[DATA EXCERPT]
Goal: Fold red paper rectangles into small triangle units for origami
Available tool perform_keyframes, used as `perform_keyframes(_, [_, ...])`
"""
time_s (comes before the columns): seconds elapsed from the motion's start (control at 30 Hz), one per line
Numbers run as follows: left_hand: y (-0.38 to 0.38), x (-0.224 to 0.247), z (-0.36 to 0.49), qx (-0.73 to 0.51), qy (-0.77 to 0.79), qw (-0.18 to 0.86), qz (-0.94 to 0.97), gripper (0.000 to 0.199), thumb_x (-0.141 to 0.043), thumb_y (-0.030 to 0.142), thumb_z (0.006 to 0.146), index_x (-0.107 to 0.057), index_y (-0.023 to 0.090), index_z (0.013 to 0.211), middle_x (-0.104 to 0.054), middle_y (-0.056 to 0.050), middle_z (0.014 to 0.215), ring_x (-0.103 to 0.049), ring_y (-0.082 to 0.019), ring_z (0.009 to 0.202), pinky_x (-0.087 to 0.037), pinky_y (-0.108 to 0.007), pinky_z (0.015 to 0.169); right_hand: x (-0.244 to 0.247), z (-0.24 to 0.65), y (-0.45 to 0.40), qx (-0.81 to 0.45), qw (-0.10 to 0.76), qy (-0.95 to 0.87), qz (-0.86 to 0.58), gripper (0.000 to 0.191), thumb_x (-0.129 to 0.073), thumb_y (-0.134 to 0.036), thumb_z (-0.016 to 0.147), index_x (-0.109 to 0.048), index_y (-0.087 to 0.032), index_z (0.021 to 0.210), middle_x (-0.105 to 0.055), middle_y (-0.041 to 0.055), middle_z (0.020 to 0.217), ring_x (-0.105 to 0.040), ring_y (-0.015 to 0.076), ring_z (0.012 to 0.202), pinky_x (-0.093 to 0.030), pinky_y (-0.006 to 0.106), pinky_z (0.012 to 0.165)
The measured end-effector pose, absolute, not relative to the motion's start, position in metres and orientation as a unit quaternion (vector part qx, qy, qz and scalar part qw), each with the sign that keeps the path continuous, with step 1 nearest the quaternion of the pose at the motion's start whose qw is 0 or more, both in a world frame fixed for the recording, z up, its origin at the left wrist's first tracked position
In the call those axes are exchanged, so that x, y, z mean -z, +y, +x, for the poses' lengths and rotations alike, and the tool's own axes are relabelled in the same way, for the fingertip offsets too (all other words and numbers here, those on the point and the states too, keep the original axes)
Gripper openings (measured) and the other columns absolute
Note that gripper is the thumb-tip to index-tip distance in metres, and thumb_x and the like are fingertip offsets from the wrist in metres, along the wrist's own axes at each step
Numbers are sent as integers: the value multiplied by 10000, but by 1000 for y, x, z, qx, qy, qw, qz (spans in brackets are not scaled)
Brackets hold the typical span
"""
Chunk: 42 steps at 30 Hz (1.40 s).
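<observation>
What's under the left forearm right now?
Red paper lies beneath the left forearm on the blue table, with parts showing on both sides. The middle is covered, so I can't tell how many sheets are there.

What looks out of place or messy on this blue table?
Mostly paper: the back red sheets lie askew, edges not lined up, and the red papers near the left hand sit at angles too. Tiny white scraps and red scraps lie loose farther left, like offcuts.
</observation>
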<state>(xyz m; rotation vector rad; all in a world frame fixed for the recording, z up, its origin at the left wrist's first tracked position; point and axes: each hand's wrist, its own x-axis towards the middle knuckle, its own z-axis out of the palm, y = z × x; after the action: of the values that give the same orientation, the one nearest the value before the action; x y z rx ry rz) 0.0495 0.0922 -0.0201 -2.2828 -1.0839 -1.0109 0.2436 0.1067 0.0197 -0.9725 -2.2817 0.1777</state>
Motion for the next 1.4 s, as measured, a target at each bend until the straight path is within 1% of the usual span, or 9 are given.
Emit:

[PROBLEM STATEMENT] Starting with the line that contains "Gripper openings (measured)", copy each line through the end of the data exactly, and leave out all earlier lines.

[THE COMPLETED TASK]
Gripper openings (measured) and the other columns absolute
Note that gripper is the thumb-tip to index-tip distance in metres, and thumb_x and the like are fingertip offsets from the wrist in metres, along the wrist's own axes at each step
Numbers are sent as integers: the value multiplied by 10000, but by 1000 for y, x, z, qx, qy, qw, qz (spans in brackets are not scaled)
Brackets hold the typical span
"""
Chunk: 42 steps at 30 Hz (1.40 s).
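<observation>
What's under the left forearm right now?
Red paper lies beneath the left forearm on the blue table, with parts showing on both sides. The middle is covered, so I can't tell how many sheets are there.

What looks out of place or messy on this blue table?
Mostly paper: the back red sheets lie askew, edges not lined up, and the red papers near the left hand sit at angles too. Tiny white scraps and red scraps lie loose farther left, like offcuts.
</observation>
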<state>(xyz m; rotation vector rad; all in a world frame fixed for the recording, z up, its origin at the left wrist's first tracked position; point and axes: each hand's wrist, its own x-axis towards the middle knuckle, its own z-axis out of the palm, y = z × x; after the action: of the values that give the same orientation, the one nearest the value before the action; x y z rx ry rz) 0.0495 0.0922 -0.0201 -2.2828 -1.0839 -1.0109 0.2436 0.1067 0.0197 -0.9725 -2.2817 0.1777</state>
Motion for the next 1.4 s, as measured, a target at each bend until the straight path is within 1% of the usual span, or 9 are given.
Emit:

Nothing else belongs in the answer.